最后,如果您想要对哈希码的主题及其一般有效性进行相当全面且相当非数学的概述,那么这些博客文章将值得一读,尤其是实现简单的哈希算法 (pt II)文章。
回答by Guffa
An alternative to sorting the string lists would be to get the hash codes of the strings and then sort the hash codes. (Comparing ints is less expensive than comparing strings.) You can then use an algorithm to merge the hash codes that (hopefully) gives a better distribution.
对字符串列表进行排序的另一种方法是获取字符串的哈希码,然后对哈希码进行排序。(比较整数比比较字符串便宜。)然后您可以使用算法来合并(希望)提供更好分布的哈希码。
Example:
例子:
GetHashCodeOfList<T>(IEnumerable<T> list) {
List<int> codes = new List<int>();
foreach (T item in list) {
codes.Add(item.GetHashCode());
}
codes.Sort();
int hash = 0;
foreach (int code in codes) {
unchecked {
hash *= 251; // multiply by a prime number
hash += code; // add next hash code
}
}
return hash;
}
回答by dbasnett
Dim list1 As ArrayList = New ArrayList()
list1.Add("0")
list1.Add("String1")
list1.Add("String2")
list1.Add("String3")
list1.Add("abcdefghijklmnopqrstuvwxyz")
Dim list2 As ArrayList = New ArrayList()
list2.Add("0")
list2.Add("String3")
list2.Add("abcdefghijklmnopqrstuvwxyz")
list2.Add("String2")
list2.Add("String1")
If GetHashCodeOfList(list1) = GetHashCodeOfList(list2) Then
Stop
Else
Stop
End If
For x As Integer = list1.Count - 1 To 0 Step -1
list1.RemoveAt(list1.Count - 1)
list2.RemoveAt(list2.Count - 1)
Debug.WriteLine(GetHashCodeOfList(list1).ToString)
Debug.WriteLine(GetHashCodeOfList(list2).ToString)
If list1.Count = 2 Then Stop
Next
Private Function GetHashCodeOfList(ByVal aList As ArrayList) As UInt32
Const mask As UInt16 = 32767, hashPrime As Integer = Integer.MaxValue
Dim retval As UInt32
Dim ch() As Char = New Char() {}
For idx As Integer = 0 To aList.Count - 1
ch = DirectCast(aList(idx), String).ToCharArray
For idCH As Integer = 0 To ch.Length - 1
retval = (retval And mask) + (Convert.ToUInt16(ch(idCH)) And mask)
Next
Next
If retval > 0 Then retval = Convert.ToUInt32(hashPrime \ retval) 'Else ????
Return retval
End Function
回答by Matthew Kane
A lot less code but maybe the performance isn't as good as the other answers:
代码少了很多,但性能可能不如其他答案:
public static int GetOrderIndependentHashCode<T>(this IEnumerable<T> source)

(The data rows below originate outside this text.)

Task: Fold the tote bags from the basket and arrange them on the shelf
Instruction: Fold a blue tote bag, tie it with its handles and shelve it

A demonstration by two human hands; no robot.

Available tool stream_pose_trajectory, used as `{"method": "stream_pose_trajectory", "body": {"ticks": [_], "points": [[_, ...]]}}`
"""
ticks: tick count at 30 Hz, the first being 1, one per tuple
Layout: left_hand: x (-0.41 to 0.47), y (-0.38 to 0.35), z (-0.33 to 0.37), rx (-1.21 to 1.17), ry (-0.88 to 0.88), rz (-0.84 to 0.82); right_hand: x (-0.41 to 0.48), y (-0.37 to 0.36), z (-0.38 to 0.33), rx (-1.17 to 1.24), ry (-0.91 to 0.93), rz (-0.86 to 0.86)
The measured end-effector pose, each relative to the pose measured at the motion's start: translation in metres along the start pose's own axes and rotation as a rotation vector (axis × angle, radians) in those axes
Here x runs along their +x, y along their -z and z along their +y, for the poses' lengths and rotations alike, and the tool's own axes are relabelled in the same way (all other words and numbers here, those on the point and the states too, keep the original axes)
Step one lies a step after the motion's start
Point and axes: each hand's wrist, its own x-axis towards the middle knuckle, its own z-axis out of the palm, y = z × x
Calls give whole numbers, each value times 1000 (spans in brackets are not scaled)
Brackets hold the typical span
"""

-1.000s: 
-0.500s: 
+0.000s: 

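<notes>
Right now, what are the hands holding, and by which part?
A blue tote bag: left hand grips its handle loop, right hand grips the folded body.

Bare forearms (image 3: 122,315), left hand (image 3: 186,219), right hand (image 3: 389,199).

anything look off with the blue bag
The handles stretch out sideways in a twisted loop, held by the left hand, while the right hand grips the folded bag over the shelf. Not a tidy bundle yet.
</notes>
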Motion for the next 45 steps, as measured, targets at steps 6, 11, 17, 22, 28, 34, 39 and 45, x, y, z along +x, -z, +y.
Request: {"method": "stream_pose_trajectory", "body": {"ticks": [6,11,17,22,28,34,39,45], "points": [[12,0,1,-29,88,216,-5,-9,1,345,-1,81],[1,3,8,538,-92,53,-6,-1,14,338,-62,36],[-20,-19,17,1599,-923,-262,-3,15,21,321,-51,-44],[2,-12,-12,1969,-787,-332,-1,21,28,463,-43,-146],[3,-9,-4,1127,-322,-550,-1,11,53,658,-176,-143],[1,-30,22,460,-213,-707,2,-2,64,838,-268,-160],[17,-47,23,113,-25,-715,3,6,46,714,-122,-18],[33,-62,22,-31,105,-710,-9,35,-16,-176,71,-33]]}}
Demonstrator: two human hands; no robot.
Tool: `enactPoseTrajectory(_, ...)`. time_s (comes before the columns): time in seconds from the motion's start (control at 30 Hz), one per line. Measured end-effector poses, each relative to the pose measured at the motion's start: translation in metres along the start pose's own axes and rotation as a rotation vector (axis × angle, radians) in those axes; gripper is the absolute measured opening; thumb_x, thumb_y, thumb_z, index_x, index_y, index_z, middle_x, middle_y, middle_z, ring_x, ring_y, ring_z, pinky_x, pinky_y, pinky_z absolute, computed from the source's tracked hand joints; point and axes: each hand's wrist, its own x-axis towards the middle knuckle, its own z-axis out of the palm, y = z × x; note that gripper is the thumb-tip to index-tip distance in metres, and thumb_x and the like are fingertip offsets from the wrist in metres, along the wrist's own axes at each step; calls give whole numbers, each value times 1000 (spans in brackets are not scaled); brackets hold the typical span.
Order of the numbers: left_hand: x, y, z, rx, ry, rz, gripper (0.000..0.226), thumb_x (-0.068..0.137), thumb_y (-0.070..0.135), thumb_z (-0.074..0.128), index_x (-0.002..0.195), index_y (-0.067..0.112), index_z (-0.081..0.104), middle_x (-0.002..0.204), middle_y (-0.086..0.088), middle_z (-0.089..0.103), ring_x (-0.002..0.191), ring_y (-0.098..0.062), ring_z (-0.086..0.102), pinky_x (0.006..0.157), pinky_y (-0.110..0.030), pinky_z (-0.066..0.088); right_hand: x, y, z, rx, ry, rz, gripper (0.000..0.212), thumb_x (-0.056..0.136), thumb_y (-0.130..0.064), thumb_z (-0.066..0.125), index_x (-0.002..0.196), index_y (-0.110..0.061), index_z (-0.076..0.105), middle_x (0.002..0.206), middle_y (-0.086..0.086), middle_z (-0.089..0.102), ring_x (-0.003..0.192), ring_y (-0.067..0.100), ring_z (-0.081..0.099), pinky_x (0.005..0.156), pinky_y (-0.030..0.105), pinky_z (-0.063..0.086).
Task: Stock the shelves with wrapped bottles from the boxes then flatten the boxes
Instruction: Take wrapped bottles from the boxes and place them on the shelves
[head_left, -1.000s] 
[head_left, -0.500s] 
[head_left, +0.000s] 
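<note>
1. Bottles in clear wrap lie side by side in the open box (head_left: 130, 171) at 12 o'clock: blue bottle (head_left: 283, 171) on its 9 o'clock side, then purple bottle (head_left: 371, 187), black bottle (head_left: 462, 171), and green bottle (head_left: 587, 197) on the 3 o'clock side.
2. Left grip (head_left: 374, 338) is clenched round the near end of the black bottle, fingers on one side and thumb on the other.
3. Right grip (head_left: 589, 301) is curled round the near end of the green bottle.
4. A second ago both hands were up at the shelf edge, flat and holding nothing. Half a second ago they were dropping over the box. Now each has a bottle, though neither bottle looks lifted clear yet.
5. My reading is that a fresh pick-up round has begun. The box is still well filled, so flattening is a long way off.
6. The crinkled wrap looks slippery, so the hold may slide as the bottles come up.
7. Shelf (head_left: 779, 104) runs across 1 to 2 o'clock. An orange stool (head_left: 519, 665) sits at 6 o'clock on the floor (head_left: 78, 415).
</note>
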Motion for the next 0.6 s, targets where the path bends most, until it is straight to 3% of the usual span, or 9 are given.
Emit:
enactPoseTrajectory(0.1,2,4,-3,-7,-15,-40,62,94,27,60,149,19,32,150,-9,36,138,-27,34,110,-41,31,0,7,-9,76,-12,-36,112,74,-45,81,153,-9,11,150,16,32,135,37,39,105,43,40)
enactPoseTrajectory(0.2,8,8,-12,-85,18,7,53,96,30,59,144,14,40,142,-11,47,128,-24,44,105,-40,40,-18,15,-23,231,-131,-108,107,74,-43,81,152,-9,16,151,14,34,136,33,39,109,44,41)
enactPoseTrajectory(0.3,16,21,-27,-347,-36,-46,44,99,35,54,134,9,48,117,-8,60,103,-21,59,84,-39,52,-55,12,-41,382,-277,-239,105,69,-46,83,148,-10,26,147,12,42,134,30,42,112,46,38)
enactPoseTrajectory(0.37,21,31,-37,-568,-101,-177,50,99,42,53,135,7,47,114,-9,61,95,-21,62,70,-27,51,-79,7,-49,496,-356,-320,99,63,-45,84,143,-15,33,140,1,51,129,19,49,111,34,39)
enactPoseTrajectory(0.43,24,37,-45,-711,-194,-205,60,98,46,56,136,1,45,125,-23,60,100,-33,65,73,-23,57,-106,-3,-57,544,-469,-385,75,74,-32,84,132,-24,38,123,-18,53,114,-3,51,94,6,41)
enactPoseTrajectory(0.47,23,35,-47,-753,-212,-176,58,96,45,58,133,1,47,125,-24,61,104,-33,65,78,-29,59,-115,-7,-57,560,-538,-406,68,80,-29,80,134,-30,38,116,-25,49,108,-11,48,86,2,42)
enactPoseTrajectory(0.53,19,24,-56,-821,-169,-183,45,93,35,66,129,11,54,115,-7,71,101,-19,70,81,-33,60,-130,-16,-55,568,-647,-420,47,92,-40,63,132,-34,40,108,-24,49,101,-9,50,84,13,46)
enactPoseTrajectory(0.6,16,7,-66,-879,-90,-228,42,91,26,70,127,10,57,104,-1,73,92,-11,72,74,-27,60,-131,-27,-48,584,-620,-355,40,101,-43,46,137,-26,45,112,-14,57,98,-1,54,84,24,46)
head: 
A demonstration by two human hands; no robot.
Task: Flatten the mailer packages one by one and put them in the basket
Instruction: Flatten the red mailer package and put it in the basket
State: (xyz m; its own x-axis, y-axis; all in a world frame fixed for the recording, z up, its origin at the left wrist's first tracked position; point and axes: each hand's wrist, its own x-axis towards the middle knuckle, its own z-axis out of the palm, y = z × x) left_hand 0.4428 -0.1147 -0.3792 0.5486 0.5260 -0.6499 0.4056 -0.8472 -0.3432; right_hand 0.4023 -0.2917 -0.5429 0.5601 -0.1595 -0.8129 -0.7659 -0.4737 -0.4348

=> source == null ? 0 : HashSet<T>.CreateSetComparer().GetHashCode(new HashSet<T>(source));
回答by Theodor Zoulias
Here is a hybrid approach. It combines the three commutative operations (XOR, addition and multiplication), applying each one in different ranges of the 32bit number. The bit-range of each operation is adjustable.
这是一种混合方法。它结合了三种交换运算(XOR、加法和乘法),将每一种运算应用于 32 位数字的不同范围。每个操作的位范围是可调的。
public static int GetOrderIndependentHashCode<T>(IEnumerable<T> source)
{
var comparer = EqualityComparer<T>.Default;
const int XOR_BITS = 10;
const int ADD_BITS = 11;
const int MUL_BITS = 11;
Debug.Assert(XOR_BITS + ADD_BITS + MUL_BITS == 32);
int xor_total = 0;
int add_total = 0;
int mul_total = 17;
unchecked
{
foreach (T element in source)
{
var hashcode = comparer.GetHashCode(element);
int xor_part = hashcode >> (32 - XOR_BITS);
int add_part = hashcode << XOR_BITS >> (32 - ADD_BITS);
int mul_part = hashcode << (32 - MUL_BITS) >> (32 - MUL_BITS);
xor_total = xor_total ^ xor_part;
add_total = add_total + add_part;
if (mul_part != 0) mul_total = mul_total * mul_part;
}
xor_total = xor_total % (1 << XOR_BITS); // Compact
add_total = add_total % (1 << ADD_BITS); // Compact
mul_total = mul_total - 17; // Subtract initial value
mul_total = mul_total % (1 << MUL_BITS); // Compact
int result = (xor_total << (32 - XOR_BITS)) + (add_total << XOR_BITS) + mul_total;
return result;
}
}
The performance is almost identical with the simple XOR method, because the call to GetHashCodeof each element dominates the CPU demand.
性能与简单的 XOR 方法几乎相同,因为GetHashCode每个元素的调用支配了 CPU 需求。